Published nonfiction and presentations: I’ve written seven folklore books with “mitten” in the title and have promoted these with lectures, talks, multi-image slide shows, and workshops throughout the United States, and with a single talking tour in England. Down East published six; Storey the seventh. My first mitten book was picked up by the grand doyenne of folk knitting, Elizabeth Zimmermann, and changed Down East from a strictly regional distribution to a national distribution (of knitting books). I’ve translated perhaps ten handcraft books from Scandinavian languages for Sterling/Lark, Trafalgar, and others.
I’ve written two books specifically of folklore — the silly Whistling with Olives: 54 things to do at dinner besides eating (10-Speed Press); and The Peglegged Ghost (limited edition for City of Bath, Maine, folklore survey).
Knitting: Surrounded by knitting aunts and cousins as a child, I have no memory of learning to knit. Knitting was what people did. My great grandfather knitted as well. I finished my first real garment, a doll sweater, when I was about 10 — about the same time I began seriously to write.
I’m acknowledged as having started the groundswell of interest in North American "roots" knitting. Prior to my book, Fox & Geese & Fences, there were books on traditional Baltic, Scandinavian, and British knitting, but North American knitters were assumed to be working with obsolete techniques from simplistic printed patterns and to have no knitting traditions.
As a technical knitting translator, I developed an English vocabulary for the Scandinavian knitting technique now called “twined knitting” but earlier called “tvåändssticking,” probably one of the most inconvenient words to key in on an English keyboard in the history of the world. It means “two-end knitting” in Swedish, but can easily be misunderstood to mean several other forms of knitting with two strands, or ends. “Twined knitting” captures the look and the technique succinctly and is widely used today.
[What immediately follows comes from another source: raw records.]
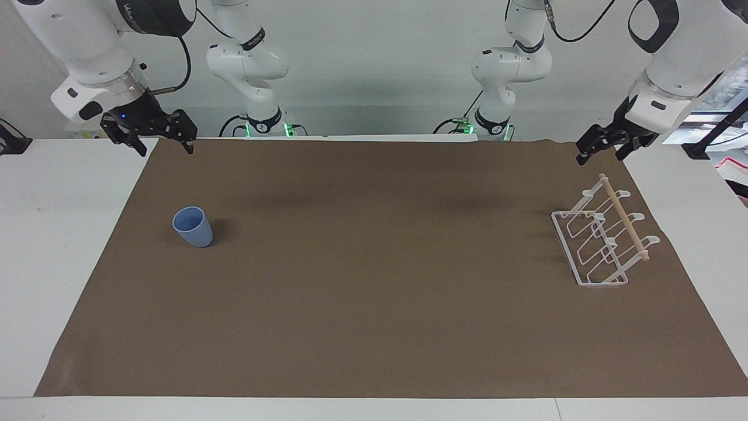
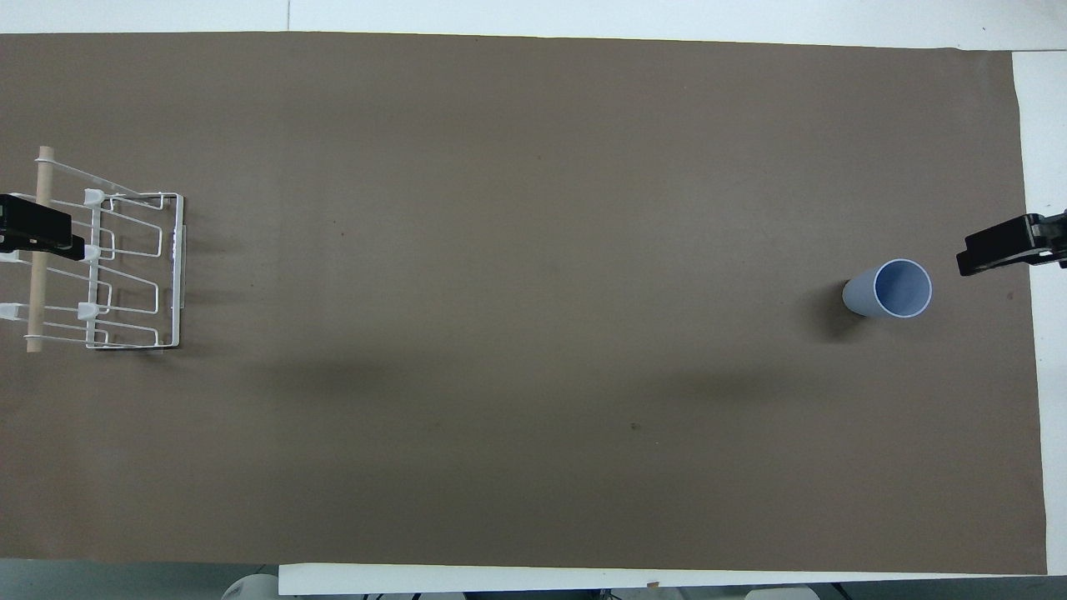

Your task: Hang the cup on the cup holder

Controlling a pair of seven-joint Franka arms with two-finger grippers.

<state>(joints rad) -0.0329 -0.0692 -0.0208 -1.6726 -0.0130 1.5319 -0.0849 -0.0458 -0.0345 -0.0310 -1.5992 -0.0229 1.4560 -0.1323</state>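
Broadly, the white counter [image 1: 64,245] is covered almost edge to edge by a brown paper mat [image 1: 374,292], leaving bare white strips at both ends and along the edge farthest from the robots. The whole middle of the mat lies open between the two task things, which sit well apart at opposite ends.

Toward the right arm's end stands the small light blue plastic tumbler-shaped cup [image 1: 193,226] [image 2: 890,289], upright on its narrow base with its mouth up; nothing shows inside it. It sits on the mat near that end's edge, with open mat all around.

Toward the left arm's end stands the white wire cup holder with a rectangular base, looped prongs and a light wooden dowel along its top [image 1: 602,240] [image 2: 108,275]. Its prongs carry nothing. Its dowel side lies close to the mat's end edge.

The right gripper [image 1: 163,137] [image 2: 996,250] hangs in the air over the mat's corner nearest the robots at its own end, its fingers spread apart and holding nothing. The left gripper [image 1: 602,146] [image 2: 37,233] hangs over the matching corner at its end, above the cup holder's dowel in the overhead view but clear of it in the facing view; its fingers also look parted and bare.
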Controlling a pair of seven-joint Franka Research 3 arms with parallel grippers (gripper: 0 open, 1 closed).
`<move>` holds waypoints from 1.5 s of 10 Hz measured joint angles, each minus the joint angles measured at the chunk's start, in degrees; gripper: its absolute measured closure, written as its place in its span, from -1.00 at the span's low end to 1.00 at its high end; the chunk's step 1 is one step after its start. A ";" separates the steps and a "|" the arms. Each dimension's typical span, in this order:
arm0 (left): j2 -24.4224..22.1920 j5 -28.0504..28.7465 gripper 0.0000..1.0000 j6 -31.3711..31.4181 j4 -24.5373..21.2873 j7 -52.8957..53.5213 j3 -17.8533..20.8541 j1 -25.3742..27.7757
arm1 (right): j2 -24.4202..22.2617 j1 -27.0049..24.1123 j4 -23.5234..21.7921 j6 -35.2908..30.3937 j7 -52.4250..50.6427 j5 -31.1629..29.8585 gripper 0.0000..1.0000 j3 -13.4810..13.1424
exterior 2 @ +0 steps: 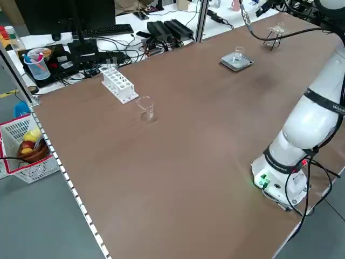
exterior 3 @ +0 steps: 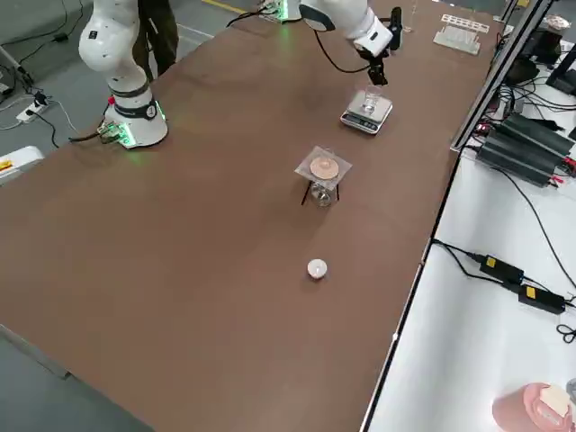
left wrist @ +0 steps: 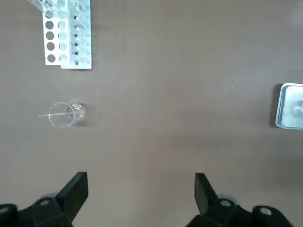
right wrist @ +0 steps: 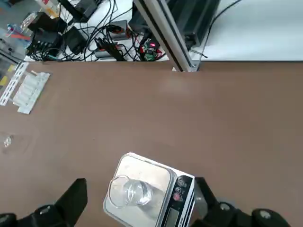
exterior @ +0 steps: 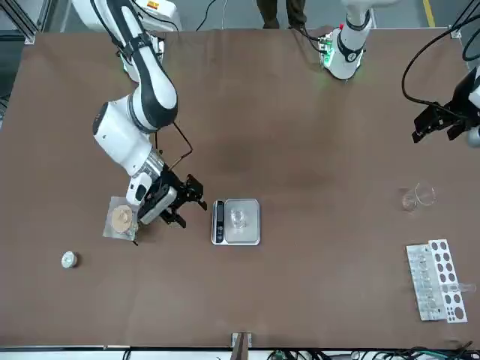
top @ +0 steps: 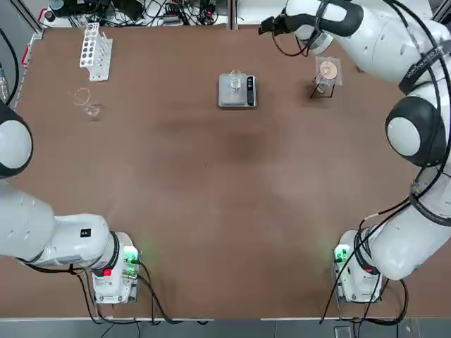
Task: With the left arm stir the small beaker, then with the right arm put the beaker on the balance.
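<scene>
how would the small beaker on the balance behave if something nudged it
The small beaker looks like thin clear glass, so probably fragile and slippery. It stands upright on the balance pan, narrow-based, so a nudge would likely slide or tip it.

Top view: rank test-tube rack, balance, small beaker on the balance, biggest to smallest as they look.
1. Test-tube rack, longest footprint.
2. Balance, slightly smaller; close to the rack, so that order is unsure.
3. Small beaker on the balance pan, clearly smallest.

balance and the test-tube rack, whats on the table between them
Nothing on the direct line: the top view shows bare tabletop between the balance and the test-tube rack. A larger glass beaker sits off that line, nearer the rack.
</scene>
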 joint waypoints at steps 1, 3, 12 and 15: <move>0.00 0.00 -0.99 0.00 0.00 0.00 0.00 0.00 | -0.81 -0.17 0.28 -3.70 5.58 -2.66 -0.99 -0.88; 0.00 0.00 -0.99 0.00 0.00 0.00 0.00 0.00 | -2.34 -0.27 1.40 -11.07 12.11 -5.63 -0.99 -3.02; 0.00 0.00 -0.99 0.00 0.00 0.01 0.00 0.00 | -2.83 -2.16 11.81 -40.09 28.73 -19.25 -0.99 -5.15; 0.00 0.00 -0.99 0.00 0.00 0.01 0.00 0.01 | -3.57 -3.40 14.41 -47.03 28.74 -25.98 -0.99 -7.51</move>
Science Fiction: I am also a folklorist who loves stories that ring true but have a twist of magic or off-ness—a blond European tribe kept as livestock in central Africa, mittens that become a compass when you’re lost, a boy who speaks only in the presence of plants; kids who fall through snow down a pine tree; a World War II Zero pilot who can't stand killing. I have a writing background in journalism and knitting folklore. My articles and stories appear in regional and national publications from Yankee Magazine to Family Fun and Piecework. My writing hero, Pierre Boulle (Planet of the Apes, Bridge on the River Kwai), was also a fan of off-ness.